As some sectors develop environmental declarations, what are the prospects for full product transparency?

An exemplar of green innovation, US-based global carpet and floorings maker InterfaceFLOR has pushed sustainability boundaries for years. It has established best-practice benchmarks in everything from corporate sustainability reporting to full life-cycle analysis and closed-loop manufacturing.

Where Interface has led, others have soon followed.

Interface’s most recent step – posting the first environmental product declaration (EPD) in North America in June last year – has some observers predicting a day when consumers and businesses will be able to accurately compare products, their ingredients and the full impact of their manufacturing.

Like a food nutrition label, EPDs integrate diverse product performance information into a single, consumer-facing document. They reference the certifications achieved by that manufacturer and brand product, along with a range of product performance information, including all of the data in a third-party-certified life-cycle assessment (LCA).

Already hundreds of companies have voluntarily filed EPDs in Europe – a still-paltry number that has steadily grown since the completion in 2006 of ISO standards specifying independent, third-party EPD review and certification. In the past 18 months, standardisation committees began finalising critically important product category rules (PCRs), allowing comparisons between different products that provide the same service, for example carpeting and tiles.

Construction sector leads

PCRs are the foundation upon which EU construction products regulation is expected to follow soon. To date, it is the construction industry that has launched the earliest and most far-reaching EPD programmes.

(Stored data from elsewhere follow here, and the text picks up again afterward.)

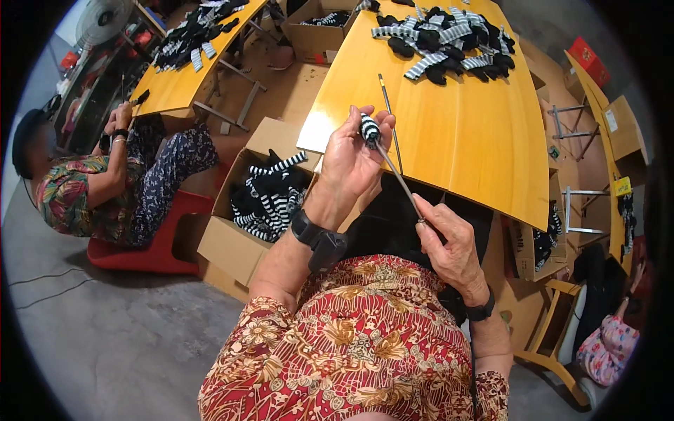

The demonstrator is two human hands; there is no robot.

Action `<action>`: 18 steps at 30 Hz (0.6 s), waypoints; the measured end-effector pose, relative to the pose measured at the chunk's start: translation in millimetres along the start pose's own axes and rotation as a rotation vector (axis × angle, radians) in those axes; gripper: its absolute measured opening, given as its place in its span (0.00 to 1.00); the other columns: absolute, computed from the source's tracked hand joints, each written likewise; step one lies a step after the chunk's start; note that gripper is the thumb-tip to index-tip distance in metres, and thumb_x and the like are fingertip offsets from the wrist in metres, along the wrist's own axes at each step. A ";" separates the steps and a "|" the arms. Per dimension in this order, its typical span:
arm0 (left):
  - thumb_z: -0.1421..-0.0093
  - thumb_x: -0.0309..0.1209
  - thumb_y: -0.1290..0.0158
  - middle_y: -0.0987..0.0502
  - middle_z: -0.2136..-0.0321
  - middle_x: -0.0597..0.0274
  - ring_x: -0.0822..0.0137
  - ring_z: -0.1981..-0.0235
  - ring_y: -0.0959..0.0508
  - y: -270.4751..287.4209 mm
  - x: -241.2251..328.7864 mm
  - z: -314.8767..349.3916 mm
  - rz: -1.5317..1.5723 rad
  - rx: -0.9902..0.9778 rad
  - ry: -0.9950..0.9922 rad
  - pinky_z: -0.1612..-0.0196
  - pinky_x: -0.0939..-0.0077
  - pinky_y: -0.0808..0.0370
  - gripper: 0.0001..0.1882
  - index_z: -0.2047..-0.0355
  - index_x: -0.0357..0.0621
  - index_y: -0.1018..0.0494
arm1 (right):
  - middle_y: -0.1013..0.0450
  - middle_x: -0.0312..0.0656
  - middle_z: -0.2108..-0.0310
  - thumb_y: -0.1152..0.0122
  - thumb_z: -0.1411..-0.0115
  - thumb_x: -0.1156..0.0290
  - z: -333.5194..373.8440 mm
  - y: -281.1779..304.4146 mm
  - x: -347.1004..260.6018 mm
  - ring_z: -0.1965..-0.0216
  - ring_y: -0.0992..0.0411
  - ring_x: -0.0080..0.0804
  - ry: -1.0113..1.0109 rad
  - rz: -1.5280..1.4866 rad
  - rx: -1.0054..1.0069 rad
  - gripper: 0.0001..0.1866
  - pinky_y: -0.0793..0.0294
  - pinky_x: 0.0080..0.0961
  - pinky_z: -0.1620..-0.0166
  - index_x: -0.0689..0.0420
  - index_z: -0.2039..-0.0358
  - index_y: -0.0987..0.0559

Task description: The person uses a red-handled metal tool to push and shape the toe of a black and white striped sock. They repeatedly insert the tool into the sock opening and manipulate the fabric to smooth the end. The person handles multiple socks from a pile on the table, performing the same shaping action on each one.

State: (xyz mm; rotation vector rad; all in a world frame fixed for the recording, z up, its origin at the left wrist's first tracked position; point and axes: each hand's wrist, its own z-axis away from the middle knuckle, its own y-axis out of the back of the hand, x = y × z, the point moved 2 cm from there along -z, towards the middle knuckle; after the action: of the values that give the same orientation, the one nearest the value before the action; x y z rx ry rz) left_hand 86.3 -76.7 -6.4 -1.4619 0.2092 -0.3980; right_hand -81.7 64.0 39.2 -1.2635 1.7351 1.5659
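Note:
A bunched black-and-white striped knitted piece (369, 129) lies in my left hand (351, 160), whose fingers and thumb curl about it. Whether it is a sock or a glove I cannot tell. My right hand (451, 242) is closed on the lower end of a thin metal rod (400, 181). The rod slants up to the left, and its far end meets the dark underside of the knitted piece, where its tip is hidden. Just beyond my left hand a second thin rod (390, 119) with a yellow band near its top stands out against the table (449, 133).
Similar black and striped pieces (449, 42) are heaped on the table's far end. An open cardboard box (232, 261) of striped pieces stands at my left, another box (523, 245) at right. A co-worker (98, 175) sits left on a red chair (133, 256). Another person (611, 347) is at the lower right.

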 end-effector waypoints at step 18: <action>0.34 0.37 0.53 0.31 0.73 0.67 0.76 0.76 0.31 -39.2 -29.1 9.5 -0.323 -0.072 -0.157 0.71 0.84 0.32 0.16 0.52 0.41 0.37 | 0.36 0.40 0.76 0.46 0.44 0.85 4.6 -5.7 6.3 0.79 0.35 0.23 -0.026 -0.130 0.103 0.23 0.34 0.19 0.74 0.63 0.46 0.28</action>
State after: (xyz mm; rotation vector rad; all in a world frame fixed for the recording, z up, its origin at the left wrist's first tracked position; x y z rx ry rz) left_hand 57.8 -59.1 30.4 -1.5938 -0.1419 -0.5376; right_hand -80.7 66.8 30.0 -1.2734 1.6601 1.3958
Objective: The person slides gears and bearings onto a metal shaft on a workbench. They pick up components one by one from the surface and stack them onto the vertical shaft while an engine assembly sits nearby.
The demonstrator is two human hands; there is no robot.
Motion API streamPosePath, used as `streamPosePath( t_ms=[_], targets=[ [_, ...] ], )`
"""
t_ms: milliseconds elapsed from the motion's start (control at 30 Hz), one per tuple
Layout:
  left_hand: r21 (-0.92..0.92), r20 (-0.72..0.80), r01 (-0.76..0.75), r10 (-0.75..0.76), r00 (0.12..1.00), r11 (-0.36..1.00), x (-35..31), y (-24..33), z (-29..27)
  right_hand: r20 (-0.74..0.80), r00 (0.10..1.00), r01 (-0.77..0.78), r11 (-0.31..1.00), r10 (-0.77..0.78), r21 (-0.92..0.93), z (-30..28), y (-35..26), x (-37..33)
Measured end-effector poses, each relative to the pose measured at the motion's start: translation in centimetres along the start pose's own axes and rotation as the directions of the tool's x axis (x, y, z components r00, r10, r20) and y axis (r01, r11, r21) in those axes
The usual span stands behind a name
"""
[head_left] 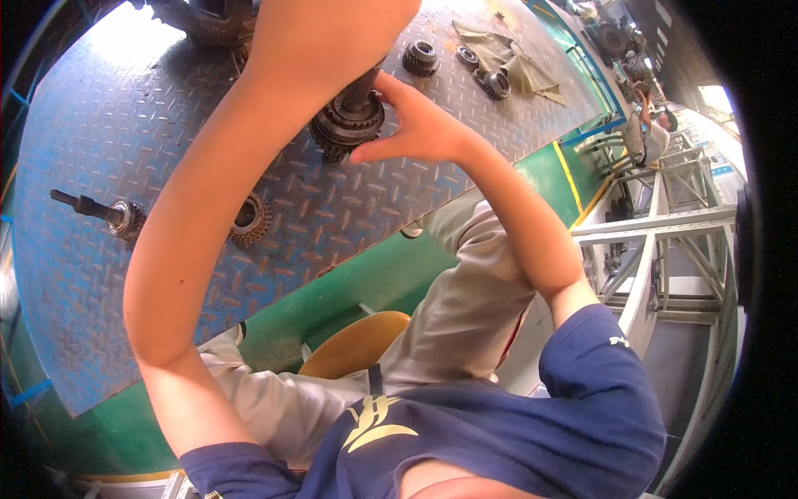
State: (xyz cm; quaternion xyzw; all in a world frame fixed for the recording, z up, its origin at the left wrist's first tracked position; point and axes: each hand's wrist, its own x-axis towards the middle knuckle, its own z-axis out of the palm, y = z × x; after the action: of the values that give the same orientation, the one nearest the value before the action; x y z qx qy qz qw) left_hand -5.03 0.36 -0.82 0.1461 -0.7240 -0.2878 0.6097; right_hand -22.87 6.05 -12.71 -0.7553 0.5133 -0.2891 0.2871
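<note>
A dark gear assembly (347,125) stands on the patterned metal tabletop, with a shaft (359,93) rising from its middle. My right hand (420,125) curves round its right side, thumb at the near edge of the gear and fingers by the shaft. Above the shaft, my left hand (353,37) is close to the camera and cut off by the top edge. Its fingers are hidden, so its grip does not show. Beyond my right hand sits a separate gear (421,59).
A ring gear (250,220) and a shaft with a gear (100,209) lie near my left forearm. Farther right are a small ring (467,56), another gear (496,84) and a cloth (519,62). A dark casting (208,21) stands behind. Another person (652,137) is at far right.
</note>
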Motion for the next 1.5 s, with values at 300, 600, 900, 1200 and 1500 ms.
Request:
streamPosePath(
  t_ms=[300,600,900,1200,1500],
  targets=[
    [0.049,-0.062,0.079,-0.076,0.995,0.996,-0.1,0.6,0.4,0.128,0.991,0.024,0.999,-0.03,0.042,-2.7,1.3,-0.5],
    [0.033,-0.036,0.112,-0.111,0.993,0.993,0.4,-0.9,-1.1,0.022,0.997,0.068,0.995,-0.069,0.071,-1.1,0.4,0.0],
    [0.159,-0.013,0.084,-0.083,0.996,0.984,-0.3,-0.9,-1.4,-0.058,0.997,0.052,0.999,-0.053,-0.014,-0.3,-0.6,0.5],
    [0.164,-0.003,0.151,-0.152,0.988,0.975,0.5,-0.6,-2.9,0.118,0.993,0.039,0.992,-0.025,-0.121,-1.8,0.6,0.3],
    [0.071,0.169,0.226,-0.235,0.957,0.971,0.7,-2.3,-6.3,-0.292,0.939,-0.274,0.906,0.181,-0.322,-5.2,6.0,1.4]
  ],
)
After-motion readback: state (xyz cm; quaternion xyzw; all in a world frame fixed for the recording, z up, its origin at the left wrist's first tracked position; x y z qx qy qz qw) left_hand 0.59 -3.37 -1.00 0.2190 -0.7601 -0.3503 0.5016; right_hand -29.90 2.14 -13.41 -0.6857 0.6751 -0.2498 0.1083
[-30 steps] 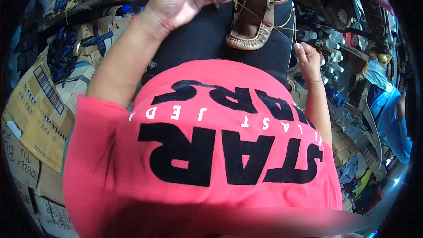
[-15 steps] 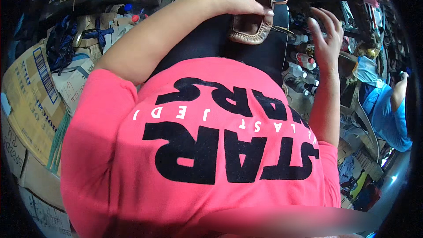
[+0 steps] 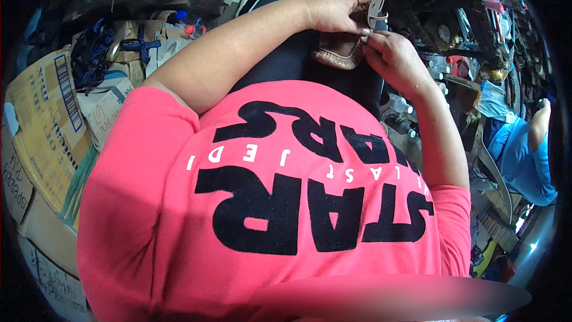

With the exception of Japan, Europe’s decade-long project enabling EPD harmonisation is far ahead of comparable developments elsewhere, such as in the US with its lightly regulated building market. Thus, Interface’s North American EPD posting is not yet an operational reality. Rather, it is a signal to US companies: get ahead of the curve because EPDs will soon become the new sustainability standard.

But whether, in fact, this new era of full product transparency will be borne out remains open to debate.

Interface’s European sustainability director, Ramon Arratia, is the man largely responsible for driving the commitment to eliminate by 2020 any negative impact Interface has on the environment.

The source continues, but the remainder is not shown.